(Records contained in a dataset)
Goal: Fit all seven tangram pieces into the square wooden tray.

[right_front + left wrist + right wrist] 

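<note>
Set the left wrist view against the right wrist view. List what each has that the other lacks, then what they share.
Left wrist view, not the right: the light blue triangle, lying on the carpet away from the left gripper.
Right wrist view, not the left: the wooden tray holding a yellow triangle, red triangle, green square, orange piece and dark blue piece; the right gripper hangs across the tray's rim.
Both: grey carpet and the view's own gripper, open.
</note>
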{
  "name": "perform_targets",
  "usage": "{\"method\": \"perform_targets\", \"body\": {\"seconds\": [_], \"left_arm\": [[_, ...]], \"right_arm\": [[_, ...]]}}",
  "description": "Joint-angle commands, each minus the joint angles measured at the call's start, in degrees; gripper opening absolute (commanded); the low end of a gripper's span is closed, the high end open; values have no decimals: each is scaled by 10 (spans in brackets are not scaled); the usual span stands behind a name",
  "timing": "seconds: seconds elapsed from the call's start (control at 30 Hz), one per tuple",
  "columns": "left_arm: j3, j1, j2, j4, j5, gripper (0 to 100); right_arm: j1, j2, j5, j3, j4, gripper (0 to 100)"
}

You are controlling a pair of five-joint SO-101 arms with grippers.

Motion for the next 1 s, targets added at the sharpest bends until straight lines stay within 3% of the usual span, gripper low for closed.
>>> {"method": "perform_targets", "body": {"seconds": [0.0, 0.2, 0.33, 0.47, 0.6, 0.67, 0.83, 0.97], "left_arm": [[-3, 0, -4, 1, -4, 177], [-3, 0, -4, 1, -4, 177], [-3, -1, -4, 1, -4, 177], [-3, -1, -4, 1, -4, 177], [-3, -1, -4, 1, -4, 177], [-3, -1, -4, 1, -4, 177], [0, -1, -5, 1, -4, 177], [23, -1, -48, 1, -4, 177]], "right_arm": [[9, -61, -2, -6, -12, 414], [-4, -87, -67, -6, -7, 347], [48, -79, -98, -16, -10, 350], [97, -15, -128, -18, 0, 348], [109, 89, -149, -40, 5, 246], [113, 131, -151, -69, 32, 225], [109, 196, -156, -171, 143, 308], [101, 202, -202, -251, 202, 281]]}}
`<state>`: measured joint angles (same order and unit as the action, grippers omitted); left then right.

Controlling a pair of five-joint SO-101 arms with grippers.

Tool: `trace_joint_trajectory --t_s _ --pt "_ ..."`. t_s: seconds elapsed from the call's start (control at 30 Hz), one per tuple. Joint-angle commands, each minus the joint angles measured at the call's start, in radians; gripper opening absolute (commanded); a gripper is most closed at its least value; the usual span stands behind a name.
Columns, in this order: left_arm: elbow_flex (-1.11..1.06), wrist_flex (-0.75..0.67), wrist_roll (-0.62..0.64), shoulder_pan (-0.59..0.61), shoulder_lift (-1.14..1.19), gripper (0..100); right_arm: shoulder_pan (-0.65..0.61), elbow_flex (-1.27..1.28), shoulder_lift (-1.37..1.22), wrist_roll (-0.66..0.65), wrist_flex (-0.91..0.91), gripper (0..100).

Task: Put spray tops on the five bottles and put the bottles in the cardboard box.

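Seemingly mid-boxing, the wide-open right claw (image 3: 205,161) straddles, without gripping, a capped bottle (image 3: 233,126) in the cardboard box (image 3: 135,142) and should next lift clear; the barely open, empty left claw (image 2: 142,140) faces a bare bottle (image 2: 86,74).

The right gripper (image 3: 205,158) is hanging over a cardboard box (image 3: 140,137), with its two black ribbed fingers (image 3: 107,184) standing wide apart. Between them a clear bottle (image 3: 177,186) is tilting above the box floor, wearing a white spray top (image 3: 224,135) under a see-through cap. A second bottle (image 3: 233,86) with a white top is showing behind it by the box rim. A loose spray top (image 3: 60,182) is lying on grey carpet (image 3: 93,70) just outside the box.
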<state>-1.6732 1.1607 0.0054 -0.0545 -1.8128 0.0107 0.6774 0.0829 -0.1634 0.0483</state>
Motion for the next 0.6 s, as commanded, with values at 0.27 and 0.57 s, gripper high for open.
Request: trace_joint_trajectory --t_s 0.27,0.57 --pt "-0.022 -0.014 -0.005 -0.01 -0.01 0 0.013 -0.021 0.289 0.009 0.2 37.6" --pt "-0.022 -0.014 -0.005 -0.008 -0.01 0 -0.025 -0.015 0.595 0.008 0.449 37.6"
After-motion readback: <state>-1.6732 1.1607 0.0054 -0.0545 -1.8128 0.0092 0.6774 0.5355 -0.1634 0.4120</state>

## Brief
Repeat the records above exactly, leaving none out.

## Result below
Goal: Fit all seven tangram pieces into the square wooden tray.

[right_front + left wrist + right wrist] 

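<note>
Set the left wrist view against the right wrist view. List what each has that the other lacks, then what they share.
Left wrist view, not the right: the light blue triangle, lying on the carpet away from the left gripper.
Right wrist view, not the left: the wooden tray holding a yellow triangle, red triangle, green square, orange piece and dark blue piece; the right gripper hangs across the tray's rim.
Both: grey carpet and the view's own gripper, open.
</note>
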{
  "name": "perform_targets",
  "usage": "{\"method\": \"perform_targets\", \"body\": {\"seconds\": [_], \"left_arm\": [[_, ...]], \"right_arm\": [[_, ...]]}}",
  "description": "Joint-angle commands, each minus the joint angles measured at the call's start, in degrees; gripper opening absolute (commanded); the low end of a gripper's span is closed, the high end open; values have no decimals: each is scaled by 10 (spans in brackets are not scaled); the usual span stands behind a name",
  "timing": "seconds: seconds elapsed from the call's start (control at 30 Hz), one per tuple",
  "columns": "left_arm: j3, j1, j2, j4, j5, gripper (0 to 100); right_arm: j1, j2, j5, j3, j4, gripper (0 to 100)"
}

You are controlling a pair of five-joint SO-101 arms with grippers.

Motion for the next 1 s, targets added at the sharpest bends until straight lines stay within 3% of the usual span, gripper low for closed.
>>> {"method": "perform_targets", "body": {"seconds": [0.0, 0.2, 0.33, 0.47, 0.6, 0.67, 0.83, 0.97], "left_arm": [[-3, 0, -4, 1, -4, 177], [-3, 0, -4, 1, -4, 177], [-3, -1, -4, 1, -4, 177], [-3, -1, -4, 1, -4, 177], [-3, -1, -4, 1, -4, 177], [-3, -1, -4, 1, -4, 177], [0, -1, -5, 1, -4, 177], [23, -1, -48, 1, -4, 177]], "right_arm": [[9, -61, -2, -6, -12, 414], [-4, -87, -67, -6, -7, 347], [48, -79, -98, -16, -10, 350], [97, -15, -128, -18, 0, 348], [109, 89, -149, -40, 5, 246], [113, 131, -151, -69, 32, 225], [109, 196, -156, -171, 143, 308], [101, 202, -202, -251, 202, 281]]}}
`<state>`: measured joint angles (same order and unit as the action, grippers omitted); left then right.

Controlling a pair of five-joint SO-101 arms with grippers.

Tool: `trace_joint_trajectory --t_s _ --pt "_ ..."`. t_s: seconds elapsed from the call's start (control at 30 Hz), one per tuple. Joint-angle commands, each minus the joint angles measured at the call's start, in radians; gripper opening absolute (commanded); a gripper is most closed at its least value; the usual span stands behind a name.
Columns, in this order: left_arm: elbow_flex (-1.11..1.06), wrist_flex (-0.75..0.67), wrist_roll (-0.62..0.64), shoulder_pan (-0.59..0.61), shoulder_lift (-1.14..1.19), gripper (0..100); right_arm: shoulder_pan (-0.65..0.61), elbow_flex (-1.27..1.28), shoulder_lift (-1.37..1.22), wrist_roll (-0.66..0.65), wrist_flex (-0.91..0.91), gripper (0..100).

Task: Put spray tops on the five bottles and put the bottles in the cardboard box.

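Seemingly mid-boxing, the wide-open right claw (image 3: 205,161) straddles, without gripping, a capped bottle (image 3: 233,126) in the cardboard box (image 3: 135,142) and should next lift clear; the barely open, empty left claw (image 2: 142,140) faces a bare bottle (image 2: 86,74).

The right gripper (image 3: 205,158) is hanging over a cardboard box (image 3: 140,137), with its two black ribbed fingers (image 3: 107,184) standing wide apart. Between them a clear bottle (image 3: 177,186) is tilting above the box floor, wearing a white spray top (image 3: 224,135) under a see-through cap. A second bottle (image 3: 233,86) with a white top is showing behind it by the box rim. A loose spray top (image 3: 60,182) is lying on grey carpet (image 3: 93,70) just outside the box.
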<state>-1.6732 1.1607 0.0054 -0.0545 -1.8128 0.0107 0.6774 0.0829 -0.1634 0.0483</state>
Motion for the next 0.6 s, as commanded, with values at 0.27 and 0.57 s, gripper high for open.
Request: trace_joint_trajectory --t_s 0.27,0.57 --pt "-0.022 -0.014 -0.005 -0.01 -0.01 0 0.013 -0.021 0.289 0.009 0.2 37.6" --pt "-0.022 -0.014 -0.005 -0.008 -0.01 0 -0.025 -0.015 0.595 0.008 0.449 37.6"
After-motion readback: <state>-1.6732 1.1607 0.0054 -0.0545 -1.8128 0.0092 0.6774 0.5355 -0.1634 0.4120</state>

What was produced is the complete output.